## YOUR GOAL
Each entry should be transcribed exactly as written, and any picture left out.

(Data records)
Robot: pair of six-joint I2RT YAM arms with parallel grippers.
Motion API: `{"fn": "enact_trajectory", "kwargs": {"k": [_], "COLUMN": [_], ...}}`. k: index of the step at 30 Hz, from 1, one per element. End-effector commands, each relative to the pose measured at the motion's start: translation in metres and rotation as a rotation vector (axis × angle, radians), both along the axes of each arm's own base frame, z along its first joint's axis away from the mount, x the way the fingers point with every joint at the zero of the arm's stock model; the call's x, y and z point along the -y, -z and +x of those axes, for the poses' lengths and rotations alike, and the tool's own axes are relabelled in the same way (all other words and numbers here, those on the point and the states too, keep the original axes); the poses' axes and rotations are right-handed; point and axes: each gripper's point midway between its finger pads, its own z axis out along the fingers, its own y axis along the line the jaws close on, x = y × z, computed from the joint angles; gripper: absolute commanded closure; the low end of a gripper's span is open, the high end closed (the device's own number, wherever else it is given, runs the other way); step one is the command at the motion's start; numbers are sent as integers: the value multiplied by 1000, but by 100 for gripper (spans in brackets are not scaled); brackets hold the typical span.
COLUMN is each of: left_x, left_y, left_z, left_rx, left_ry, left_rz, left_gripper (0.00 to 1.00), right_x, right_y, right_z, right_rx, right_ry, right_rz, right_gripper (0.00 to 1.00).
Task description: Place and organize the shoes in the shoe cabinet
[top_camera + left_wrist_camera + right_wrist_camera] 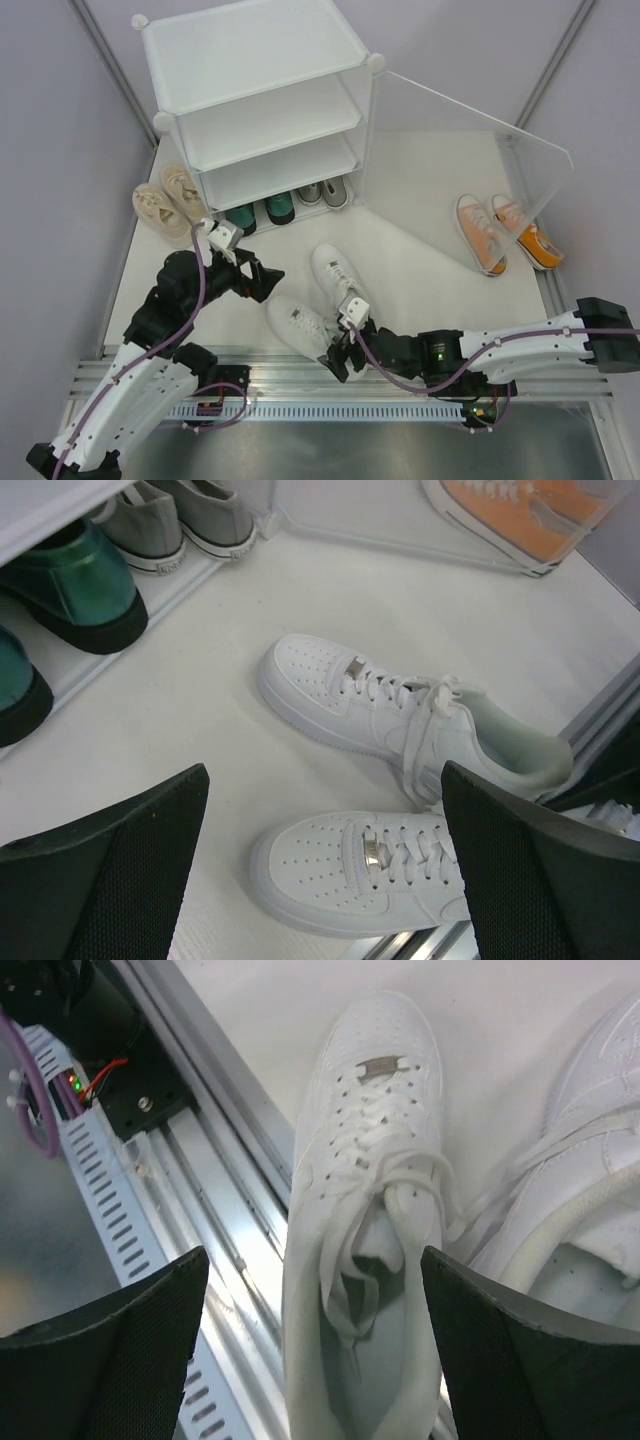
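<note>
L gripper (322,780) is spread wide & empty, hanging over the counter (430,270) w/ both white shoes in its wrist view. R gripper (312,1260) is spread wide too, one finger on either side of the near white shoe (365,1160), above its laces & heel opening; can't tell if it touches. That shoe lies right by the metal rail (230,1190) at the counter's near edge, toe pointing away from the R gripper. The far white shoe (370,700) lies just beside it at an angle, toe toward the cabinet (250,60). The cabinet stands at the back, clear door (470,170) swung open to the right. Its bottom tier holds the green shoes (70,590) & grey shoes (170,525), side by side. Beige shoes (165,200) sit on the counter just left of the cabinet. Orange shoes (505,235) sit at the right, by the door's far end.
</note>
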Motion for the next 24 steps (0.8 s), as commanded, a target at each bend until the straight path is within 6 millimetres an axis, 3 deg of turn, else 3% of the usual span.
{"fn": "enact_trajectory", "kwargs": {"k": [1, 2, 5, 8, 10, 15, 24], "left_x": [-14, -16, -20, -19, -20, -20, -19], "left_y": [-14, -18, -18, -18, -19, -19, -19], "left_z": [10, 9, 10, 10, 10, 9, 9], "left_rx": [90, 104, 111, 107, 109, 110, 109], "left_ry": [-80, -91, -112, -109, -111, -114, -105], "left_rz": [15, 10, 11, 13, 13, 12, 10], "left_gripper": [0, 0, 0, 0, 0, 0, 0], "right_x": [12, 10, 8, 8, 14, 28, 48], "right_y": [-19, -31, -35, -22, -5, 15, 25], "right_z": [-9, -15, -21, -26, -26, -29, -16], "right_rx": [25, 38, 43, 31, 23, -26, 1], "right_ry": [8, -7, -42, -63, -60, -33, 45], "right_rz": [-19, 3, -24, -111, -197, -289, -364], "right_gripper": [11, 12, 13, 14, 15, 15, 6]}}
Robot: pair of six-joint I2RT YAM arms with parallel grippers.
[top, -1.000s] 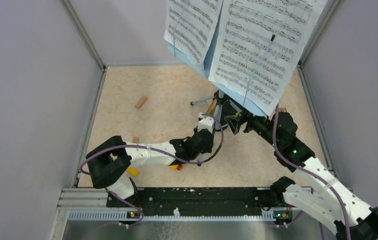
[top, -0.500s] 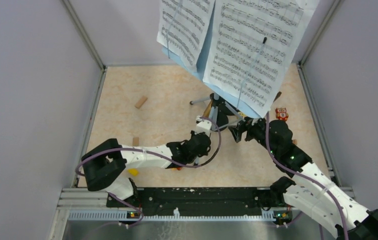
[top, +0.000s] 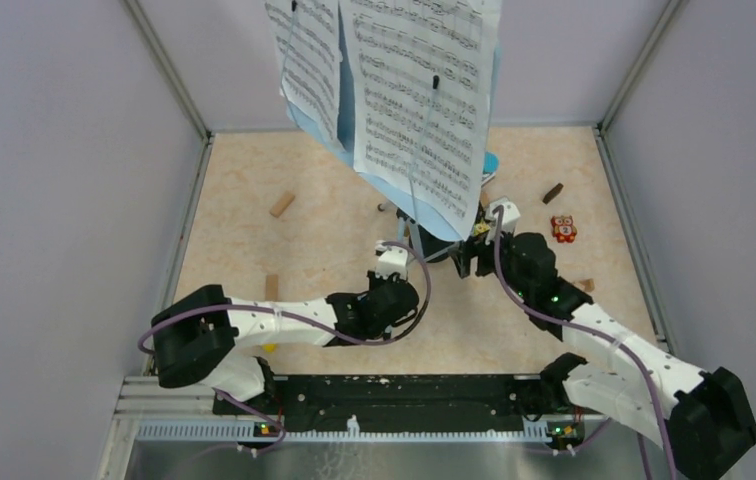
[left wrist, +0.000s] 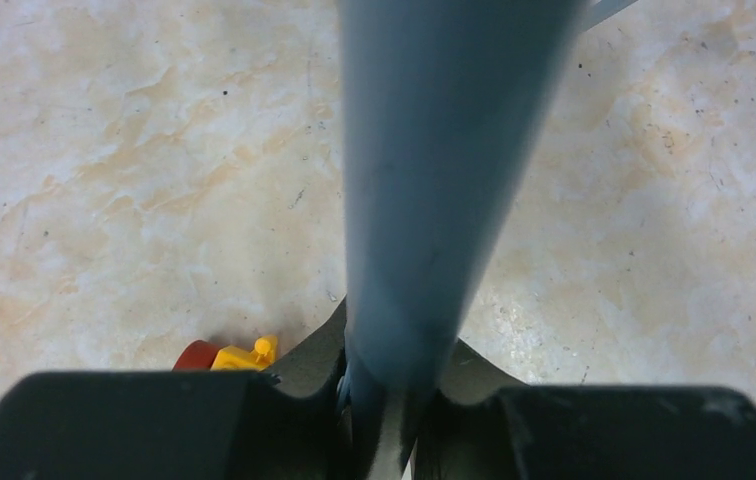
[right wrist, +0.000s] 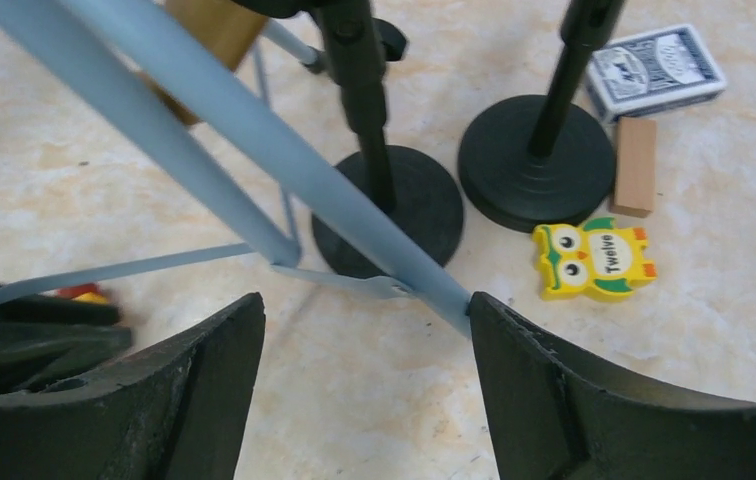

## TASK SOLUTION
Robot: pair of six-joint I2RT YAM arms with parallel grippers.
Motion API: `{"fn": "enact_trajectory", "kwargs": {"k": [_], "COLUMN": [_], ...}}`. k: index of the step at 30 Hz, from 1, one per element. End-effector commands, each relative to the pose measured at the motion's start: translation in metres and rotation as a rotation vector (axis × angle, radians), both along the axes of each arm's own base frame, z along its first joint's axis away from the mount, x the way the fingers point with every joint at the zero of the arm's stock model; the call's x, y and z point along the -y, -z and +x of those axes, for the poses' lengths and rotations alike, and the tool's own axes are relabelled in the same way (all other words and numbers here, those on the point and the states too, keep the original axes); the poses' axes and rotations are right-handed; point and axes: each gripper's point midway between its finger pads, its own z axis out along the fingers, its own y axis along the line the jaws close on, x = y × z, computed from the joint angles; gripper: absolute commanded closure; the low end of a gripper's span is open, the high end closed (the device's own number, wherever else it is given, runs the other way); step one is the command at the motion's start; numbers are sent as integers: the value multiplied by 1000, but by 100 for gripper (spans in brackets are not scaled); brackets hold the typical span.
COLUMN is each of: left_x, left_y, left_z, left_rx, left_ry, left_rz, left_gripper (0.00 to 1.00), right_x, right_y, right_z, right_rx, right_ry, right_rz, right_gripper (0.00 to 1.00).
Task description: Place and organize the shoes in the shoe cabinet
[top_camera + left_wrist_camera + right_wrist_camera] 
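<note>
L gripper (322,780) is spread wide & empty, hanging over the counter (430,270) w/ both white shoes in its wrist view. R gripper (312,1260) is spread wide too, one finger on either side of the near white shoe (365,1160), above its laces & heel opening; can't tell if it touches. That shoe lies right by the metal rail (230,1190) at the counter's near edge, toe pointing away from the R gripper. The far white shoe (370,700) lies just beside it at an angle, toe toward the cabinet (250,60). The cabinet stands at the back, clear door (470,170) swung open to the right. Its bottom tier holds the green shoes (70,590) & grey shoes (170,525), side by side. Beige shoes (165,200) sit on the counter just left of the cabinet. Orange shoes (505,235) sit at the right, by the door's far end.
</note>
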Motion for the next 24 steps (0.8 s), as commanded, a target at each bend until the straight path is within 6 millimetres an axis, 3 deg of turn, else 3% of the usual span.
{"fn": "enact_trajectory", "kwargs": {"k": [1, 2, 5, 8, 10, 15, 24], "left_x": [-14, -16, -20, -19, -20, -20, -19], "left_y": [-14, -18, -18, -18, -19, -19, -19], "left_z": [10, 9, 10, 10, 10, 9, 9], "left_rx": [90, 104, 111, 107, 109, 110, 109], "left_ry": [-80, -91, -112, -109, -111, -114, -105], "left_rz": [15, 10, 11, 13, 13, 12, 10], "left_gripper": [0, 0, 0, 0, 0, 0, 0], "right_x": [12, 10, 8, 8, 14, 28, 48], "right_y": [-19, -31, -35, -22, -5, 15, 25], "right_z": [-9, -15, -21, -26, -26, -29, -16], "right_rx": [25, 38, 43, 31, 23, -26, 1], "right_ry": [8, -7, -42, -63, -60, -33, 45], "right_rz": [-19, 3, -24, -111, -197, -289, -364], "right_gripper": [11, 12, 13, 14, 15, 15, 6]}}
Robot: pair of six-joint I2RT YAM arms with parallel grippers.
[top, -1.000s] 
[top, -0.500s] 
[top, +0.000s] 
[left wrist, +0.000s] 
[right wrist, +0.000s] 

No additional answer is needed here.